Serge Guertchakoff est rédacteur en chef de Bilan et auteur de quatre livres, dont l'un sur le secret bancaire. Journaliste d'investigation spécialiste de l'immobilier, des RH ou encore des PME en général, il est également à l'initiative du supplément Immoluxe et du numéro dédié aux 300 plus riches. Après avoir été rédacteur en chef adjoint de Bilan de 2014 à 2019, il a pris la succession de Myret Zaki en juin de cette année.

Sauvons les Fêtes de Genève!

Dans moins d’une année, les habitants de la ville de Genève seront invités à se prononcer sur l’initiative populaire municipale visant à réduire la durée de la manifestation à sept jours. Faut-il rappeler ici qu’habituellement qui paie commande? Or, en l’état, ni la Ville de Genève ni le canton de Genève ne versent la moindre subvention. L’une des plus grandes manifestations populaires du pays est entièrement financée par la Fondation Genève Tourisme & Congrès.

Celle-ci a pour fonction de faire venir des touristes à Genève, pas d’animer les quais pour les résidents. Or, un sondage effectué du 31 juillet au 7 août 2015 auprès de 6258 visiteurs des Fêtes de Genève a montré que 50% des personnes en question sont des Genevois, les 50% restants pouvant être considérés comme des touristes. Et encore, puisqu’il y a 3% de Vaudois et 13% de résidents de France voisine. 

Il semblerait donc logique que 50% du budget de fonctionnement des Fêtes de Genève soit assuré par les pouvoirs publics. La Ville de Genève dépense bien 3 millions de francs par année pour les trois jours de la Fête de la musique. Un événement importé de France par le conseiller administratif Alain Vaissade à partir de 1992. On pourrait aussi citer l’exemple de L’Escale qui a occupé les quais de la rive droite entre le 25 juin et le 24 juillet, avec un programme culturel varié, ce qui a engendré une dépense de 300 000 francs du département de Guillaume Barazzone, le même qui avait interdit les pré-Fêtes aux organisateurs des Fêtes de Genève… 
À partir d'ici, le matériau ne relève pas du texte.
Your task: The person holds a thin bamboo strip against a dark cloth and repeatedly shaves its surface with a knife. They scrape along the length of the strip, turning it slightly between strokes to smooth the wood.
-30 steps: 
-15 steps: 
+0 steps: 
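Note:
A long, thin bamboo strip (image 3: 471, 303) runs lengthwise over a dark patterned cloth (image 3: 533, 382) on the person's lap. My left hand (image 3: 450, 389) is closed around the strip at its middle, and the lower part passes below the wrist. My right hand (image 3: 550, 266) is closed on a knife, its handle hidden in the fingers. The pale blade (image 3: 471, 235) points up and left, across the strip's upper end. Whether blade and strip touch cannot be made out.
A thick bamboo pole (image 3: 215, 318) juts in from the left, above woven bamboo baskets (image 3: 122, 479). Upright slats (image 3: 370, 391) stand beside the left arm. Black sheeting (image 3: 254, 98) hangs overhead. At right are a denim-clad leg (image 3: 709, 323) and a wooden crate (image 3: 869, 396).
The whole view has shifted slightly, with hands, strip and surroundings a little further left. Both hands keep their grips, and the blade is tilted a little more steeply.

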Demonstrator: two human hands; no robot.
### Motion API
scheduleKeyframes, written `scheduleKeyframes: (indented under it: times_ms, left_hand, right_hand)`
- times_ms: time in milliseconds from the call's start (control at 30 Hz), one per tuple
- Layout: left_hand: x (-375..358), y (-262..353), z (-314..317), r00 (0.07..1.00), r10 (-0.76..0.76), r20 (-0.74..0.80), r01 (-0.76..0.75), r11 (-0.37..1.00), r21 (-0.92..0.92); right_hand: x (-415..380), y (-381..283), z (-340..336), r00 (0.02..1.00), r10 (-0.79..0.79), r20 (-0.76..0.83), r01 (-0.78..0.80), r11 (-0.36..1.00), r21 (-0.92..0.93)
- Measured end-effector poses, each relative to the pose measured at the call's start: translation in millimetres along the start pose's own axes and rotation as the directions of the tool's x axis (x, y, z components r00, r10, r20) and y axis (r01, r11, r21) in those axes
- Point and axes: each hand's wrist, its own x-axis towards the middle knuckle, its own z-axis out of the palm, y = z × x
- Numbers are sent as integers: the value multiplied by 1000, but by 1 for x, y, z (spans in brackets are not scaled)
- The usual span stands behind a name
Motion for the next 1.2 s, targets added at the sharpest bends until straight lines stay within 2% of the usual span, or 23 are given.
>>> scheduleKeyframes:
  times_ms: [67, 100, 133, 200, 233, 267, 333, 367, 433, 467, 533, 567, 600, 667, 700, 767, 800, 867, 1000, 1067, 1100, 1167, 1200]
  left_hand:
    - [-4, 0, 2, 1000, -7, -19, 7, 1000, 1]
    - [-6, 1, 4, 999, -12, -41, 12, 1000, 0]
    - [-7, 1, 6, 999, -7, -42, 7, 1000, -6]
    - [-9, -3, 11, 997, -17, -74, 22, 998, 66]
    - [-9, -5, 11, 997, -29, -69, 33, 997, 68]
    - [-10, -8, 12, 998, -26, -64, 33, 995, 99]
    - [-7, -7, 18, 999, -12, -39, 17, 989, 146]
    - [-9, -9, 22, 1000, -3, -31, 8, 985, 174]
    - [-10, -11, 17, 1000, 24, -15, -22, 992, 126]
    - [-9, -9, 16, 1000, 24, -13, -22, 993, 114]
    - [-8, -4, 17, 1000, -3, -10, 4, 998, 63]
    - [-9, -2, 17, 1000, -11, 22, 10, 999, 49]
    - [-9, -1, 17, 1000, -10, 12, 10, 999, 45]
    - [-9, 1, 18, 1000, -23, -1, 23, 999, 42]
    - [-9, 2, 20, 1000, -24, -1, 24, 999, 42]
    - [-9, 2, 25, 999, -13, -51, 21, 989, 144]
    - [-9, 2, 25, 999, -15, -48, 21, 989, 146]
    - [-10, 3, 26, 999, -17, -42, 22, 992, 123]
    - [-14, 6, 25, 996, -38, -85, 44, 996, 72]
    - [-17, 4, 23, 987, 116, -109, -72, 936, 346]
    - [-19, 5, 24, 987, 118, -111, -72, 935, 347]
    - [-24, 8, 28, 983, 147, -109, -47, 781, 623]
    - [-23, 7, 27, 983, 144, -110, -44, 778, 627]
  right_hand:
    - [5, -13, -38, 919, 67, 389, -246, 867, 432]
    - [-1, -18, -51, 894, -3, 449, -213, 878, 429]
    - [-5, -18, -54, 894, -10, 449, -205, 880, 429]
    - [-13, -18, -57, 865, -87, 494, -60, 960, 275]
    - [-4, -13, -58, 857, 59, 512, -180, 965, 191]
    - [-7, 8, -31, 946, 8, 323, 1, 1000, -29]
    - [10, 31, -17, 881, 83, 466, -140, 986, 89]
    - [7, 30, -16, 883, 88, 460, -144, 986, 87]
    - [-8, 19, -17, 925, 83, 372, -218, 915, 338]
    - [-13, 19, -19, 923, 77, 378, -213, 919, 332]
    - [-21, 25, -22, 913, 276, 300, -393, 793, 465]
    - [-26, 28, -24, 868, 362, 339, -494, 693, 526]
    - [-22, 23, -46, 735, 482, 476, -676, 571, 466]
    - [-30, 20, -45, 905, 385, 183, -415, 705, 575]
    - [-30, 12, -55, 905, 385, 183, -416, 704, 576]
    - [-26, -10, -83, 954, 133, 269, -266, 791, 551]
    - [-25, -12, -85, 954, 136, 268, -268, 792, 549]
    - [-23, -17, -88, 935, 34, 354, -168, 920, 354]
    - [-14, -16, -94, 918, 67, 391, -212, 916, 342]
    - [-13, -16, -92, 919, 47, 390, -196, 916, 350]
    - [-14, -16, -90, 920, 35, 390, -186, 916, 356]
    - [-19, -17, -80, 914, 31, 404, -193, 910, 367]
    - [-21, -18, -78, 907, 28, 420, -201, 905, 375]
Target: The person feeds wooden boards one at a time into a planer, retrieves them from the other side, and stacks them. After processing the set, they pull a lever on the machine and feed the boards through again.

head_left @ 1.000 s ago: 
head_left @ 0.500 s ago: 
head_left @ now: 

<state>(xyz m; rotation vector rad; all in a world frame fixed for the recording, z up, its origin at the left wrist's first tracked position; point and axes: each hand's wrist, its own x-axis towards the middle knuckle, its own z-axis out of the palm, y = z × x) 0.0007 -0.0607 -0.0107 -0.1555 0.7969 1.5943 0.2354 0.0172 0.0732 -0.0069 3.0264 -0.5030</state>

De manière plus générale, il est difficilement compréhensible de vouloir réduire à tout prix le succès des Fêtes de Genève. Cette manifestation génère certes des nuisances sonores, mais c’est le lot de toutes les villes. Lorsque Edimbourg dépense des millions pour mettre sur pied des centaines de concerts pendant un mois afin d’animer ses rues et faire venir 4 millions de visiteurs, les râleurs doivent être un peu patients ou prendre la clé des champs. 

Comment faire rayonner Genève, faire vivre les commerces et restaurants, mettre de la vie et de l’ambiance sans déranger les riverains? Les professionnels du spectacle le confirment: c’est tout simplement impossible. A l’inverse, on peut faire en sorte de minimiser les impacts négatifs en se donnant les moyens de confier à des professionnels la gestion des Fêtes.

C’est ce qu’avait tenté la Fondation Genève Tourisme avec Emmanuel Mongon, avant que ce dernier ne serve de fusible. Non pas qu’il soit réellement responsable du fameux déficit, mais surtout parce qu’il n’a pas su se faire apprécier à sa juste valeur des services de Pierre Maudet et de ceux de Guillaume Barazzone. Bref, il devient urgent de mettre sur pied une table ronde entre toutes les entités concernées pour assurer la survie de vraies Fêtes de Genève.